What is needed
Only text belongs in your copy of the listing below; reproduce it exactly and leave out the pictures.

###

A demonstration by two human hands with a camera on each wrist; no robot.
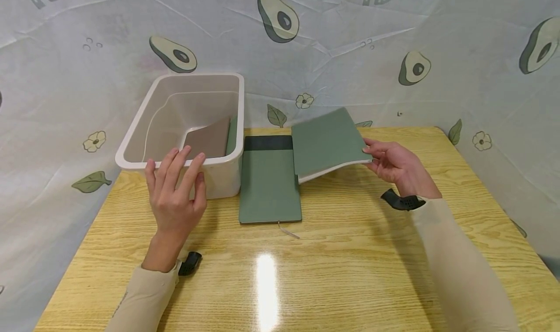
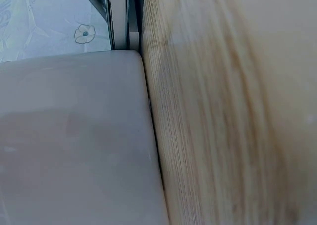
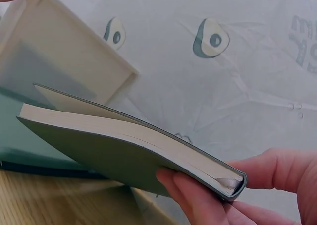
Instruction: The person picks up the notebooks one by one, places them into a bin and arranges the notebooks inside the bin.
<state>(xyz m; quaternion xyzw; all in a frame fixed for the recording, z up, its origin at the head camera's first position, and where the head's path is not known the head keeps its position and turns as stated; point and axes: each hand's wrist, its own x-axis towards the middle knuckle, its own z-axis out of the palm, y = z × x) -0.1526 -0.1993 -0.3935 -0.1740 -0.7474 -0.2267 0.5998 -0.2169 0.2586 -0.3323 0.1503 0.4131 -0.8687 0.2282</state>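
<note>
My right hand (image 1: pixel 395 163) pinches a green notebook (image 1: pixel 330 145) by its spine end, thumb on one cover and fingers on the other. The notebook tilts, its far side over another green notebook (image 1: pixel 270 186) that lies flat with a dark band across its top and a ribbon out of its near edge. In the right wrist view the held notebook's pages (image 3: pixel 124 128) show, with one cover slightly parted from them. My left hand (image 1: pixel 177 191) rests with extended fingers on the near rim of a whitish plastic bin (image 1: pixel 218 164). Inside lean a brown notebook (image 1: pixel 209 140) and a green one (image 1: pixel 232 136).
The bin stands at the back left of the wooden table (image 1: pixel 341 269), right beside the flat notebook. A pale cloth (image 1: pixel 332 45) printed with avocados hangs behind the table and along its sides.
</note>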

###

Response area
A demonstration by two human hands with a camera on each wrist; no robot.
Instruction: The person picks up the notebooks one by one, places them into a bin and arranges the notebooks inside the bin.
<state>(xyz m; quaternion xyzw; all in a frame fixed for the recording, z up, its origin at the head camera's first position, and where the head's path is not known the head keeps its position and turns as stated; point and axes: each hand's wrist, its own x-axis towards the middle knuckle, its own z-axis out of the palm, y = z × x) -0.1526 -0.1993 -0.3935 -0.1740 -0.7474 -0.2267 0.5998 -0.2169 0.2586 -0.3323 0.1503 0.4131 -0.8687 0.2282</state>
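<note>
My right hand (image 1: pixel 395 163) pinches a green notebook (image 1: pixel 330 145) by its spine end, thumb on one cover and fingers on the other. The notebook tilts, its far side over another green notebook (image 1: pixel 270 186) that lies flat with a dark band across its top and a ribbon out of its near edge. In the right wrist view the held notebook's pages (image 3: pixel 124 128) show, with one cover slightly parted from them. My left hand (image 1: pixel 177 191) rests with extended fingers on the near rim of a whitish plastic bin (image 1: pixel 218 164). Inside lean a brown notebook (image 1: pixel 209 140) and a green one (image 1: pixel 232 136).
The bin stands at the back left of the wooden table (image 1: pixel 341 269), right beside the flat notebook. A pale cloth (image 1: pixel 332 45) printed with avocados hangs behind the table and along its sides.
</note>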

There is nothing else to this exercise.